Peer-to-peer lending, where money is lent to individuals without going through a traditional financial intermediary such as a bank, is a sector which is taking off around the world.
This week the loan marketplace LendingClub IPO in the US was a solid example of how these types of companies can soar.
It was expected to list on the New York Stock Exchange at $15 a share. On its first day of trade it was up a hefty 60% to $25.44 before closing up 56% at $23.42 a share. The closing price gave LendingClub a valuation of about $8.5 billion.
It’s investors raised almost $900 million through the sale of more than 50 million shares, making it one of the largest US tech IPOs this year.
Lending Club’s strong IPO is a signal for global markets, including in Australia where companies such as Society One are starting to gain traction, attracting significant backers including James Packer and News Corp.
Another player jostling for position in the Australian market is MoneyPlace. Founded by a team of former senior bankers it aims to become the Lending Club of Australia, company CEO Stuart Stoyan said.
“Lending Club is a bellwether for P2P’s growing importance, and it’s success in the US market is matched by opportunities in other geographies, including Australia,” he said.

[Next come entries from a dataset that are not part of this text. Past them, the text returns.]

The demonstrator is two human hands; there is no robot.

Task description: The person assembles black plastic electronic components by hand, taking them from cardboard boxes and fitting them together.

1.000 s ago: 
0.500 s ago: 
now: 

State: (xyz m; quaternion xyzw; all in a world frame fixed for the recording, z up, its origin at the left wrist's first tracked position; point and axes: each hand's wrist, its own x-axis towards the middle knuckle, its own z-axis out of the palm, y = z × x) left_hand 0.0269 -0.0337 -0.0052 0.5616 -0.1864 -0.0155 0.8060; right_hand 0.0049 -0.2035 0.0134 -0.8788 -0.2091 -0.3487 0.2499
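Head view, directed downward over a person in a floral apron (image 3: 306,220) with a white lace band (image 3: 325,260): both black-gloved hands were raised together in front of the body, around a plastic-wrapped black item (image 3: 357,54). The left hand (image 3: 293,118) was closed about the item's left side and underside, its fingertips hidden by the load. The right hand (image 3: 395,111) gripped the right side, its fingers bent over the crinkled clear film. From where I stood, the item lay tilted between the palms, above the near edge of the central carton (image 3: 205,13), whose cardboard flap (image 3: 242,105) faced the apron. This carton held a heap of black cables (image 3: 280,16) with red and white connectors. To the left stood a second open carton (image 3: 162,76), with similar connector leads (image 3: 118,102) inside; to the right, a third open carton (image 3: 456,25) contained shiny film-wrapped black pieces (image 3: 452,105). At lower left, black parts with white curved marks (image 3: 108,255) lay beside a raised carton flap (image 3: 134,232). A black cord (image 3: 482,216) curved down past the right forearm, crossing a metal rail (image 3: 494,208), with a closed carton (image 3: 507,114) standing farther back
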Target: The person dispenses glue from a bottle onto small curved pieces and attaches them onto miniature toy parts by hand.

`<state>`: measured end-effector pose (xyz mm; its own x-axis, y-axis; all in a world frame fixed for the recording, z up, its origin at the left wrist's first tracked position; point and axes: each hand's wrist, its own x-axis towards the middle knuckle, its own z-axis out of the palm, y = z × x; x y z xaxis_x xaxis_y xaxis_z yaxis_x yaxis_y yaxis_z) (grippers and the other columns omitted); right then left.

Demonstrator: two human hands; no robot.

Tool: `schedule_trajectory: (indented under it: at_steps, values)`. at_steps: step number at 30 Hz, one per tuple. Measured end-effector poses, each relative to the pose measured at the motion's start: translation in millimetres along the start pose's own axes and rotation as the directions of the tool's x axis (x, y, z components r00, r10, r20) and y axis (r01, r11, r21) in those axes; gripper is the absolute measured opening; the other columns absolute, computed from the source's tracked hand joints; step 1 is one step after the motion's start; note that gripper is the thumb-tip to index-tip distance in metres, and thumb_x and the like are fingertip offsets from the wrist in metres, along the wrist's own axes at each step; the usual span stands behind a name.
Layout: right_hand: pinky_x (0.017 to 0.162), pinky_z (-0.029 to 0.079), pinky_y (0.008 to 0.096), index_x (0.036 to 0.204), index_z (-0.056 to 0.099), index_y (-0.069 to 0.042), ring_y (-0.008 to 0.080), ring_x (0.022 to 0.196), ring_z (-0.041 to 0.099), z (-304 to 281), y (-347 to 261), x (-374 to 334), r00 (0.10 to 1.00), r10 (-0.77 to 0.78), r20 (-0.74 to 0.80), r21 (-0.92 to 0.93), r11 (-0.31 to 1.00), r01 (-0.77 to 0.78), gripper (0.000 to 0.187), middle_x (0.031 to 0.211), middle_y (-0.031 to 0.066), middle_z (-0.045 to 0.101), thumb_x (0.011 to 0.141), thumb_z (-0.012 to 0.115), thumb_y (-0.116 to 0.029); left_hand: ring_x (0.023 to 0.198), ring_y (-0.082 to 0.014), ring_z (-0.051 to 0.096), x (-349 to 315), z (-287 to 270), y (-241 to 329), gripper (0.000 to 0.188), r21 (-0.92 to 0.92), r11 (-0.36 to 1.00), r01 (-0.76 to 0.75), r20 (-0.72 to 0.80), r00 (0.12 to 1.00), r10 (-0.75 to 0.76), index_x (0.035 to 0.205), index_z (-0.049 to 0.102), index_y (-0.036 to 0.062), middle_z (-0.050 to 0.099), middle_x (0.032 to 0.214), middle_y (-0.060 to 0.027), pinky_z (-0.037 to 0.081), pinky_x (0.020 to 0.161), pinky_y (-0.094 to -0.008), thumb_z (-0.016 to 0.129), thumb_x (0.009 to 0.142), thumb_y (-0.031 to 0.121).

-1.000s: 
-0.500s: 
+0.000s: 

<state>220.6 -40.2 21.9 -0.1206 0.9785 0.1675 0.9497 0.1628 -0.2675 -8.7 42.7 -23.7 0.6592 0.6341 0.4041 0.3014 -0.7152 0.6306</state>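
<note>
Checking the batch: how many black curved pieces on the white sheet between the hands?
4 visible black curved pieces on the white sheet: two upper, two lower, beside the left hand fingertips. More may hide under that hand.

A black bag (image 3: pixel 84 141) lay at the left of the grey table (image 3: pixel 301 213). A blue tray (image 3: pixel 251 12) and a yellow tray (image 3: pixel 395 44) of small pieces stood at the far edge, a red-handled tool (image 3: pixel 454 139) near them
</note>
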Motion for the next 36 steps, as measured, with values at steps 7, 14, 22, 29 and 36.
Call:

P2P lending has the potential to disrupt banks and traditional lenders, essentially crowdfunding the process by matching borrowers and investors.
“Combined with a recent high profile investment locally, this demonstrates that P2P lending is very real, and that there is an opportunity to disrupt the banks and empower Australian borrowers and investors,” he said.
MoneyPlace is in the process of gaining regulatory approval and expects to launch in early 2015. Stoyan was one of the top executives at NAB before leaving to start MoneyPlace with several high profile big four bank executives.
“We operate an online marketplace that connects credit worthy borrowers with investors, providing fairer, more affordable loans for borrowers, and the opportunity to earn higher fixed income returns for investors,” Stoyan said.
The findings of a year-long inquiry into Australia’s finance system were released earlier this week and threw support behind internet financing and crowdfunding outfits.
Regulations getting in the way of crowdfunding in Australia need to be removed to give startups more finance options and to increase competition, the inquiry headed by former Commonwealth Bank CEO David Murray recommended.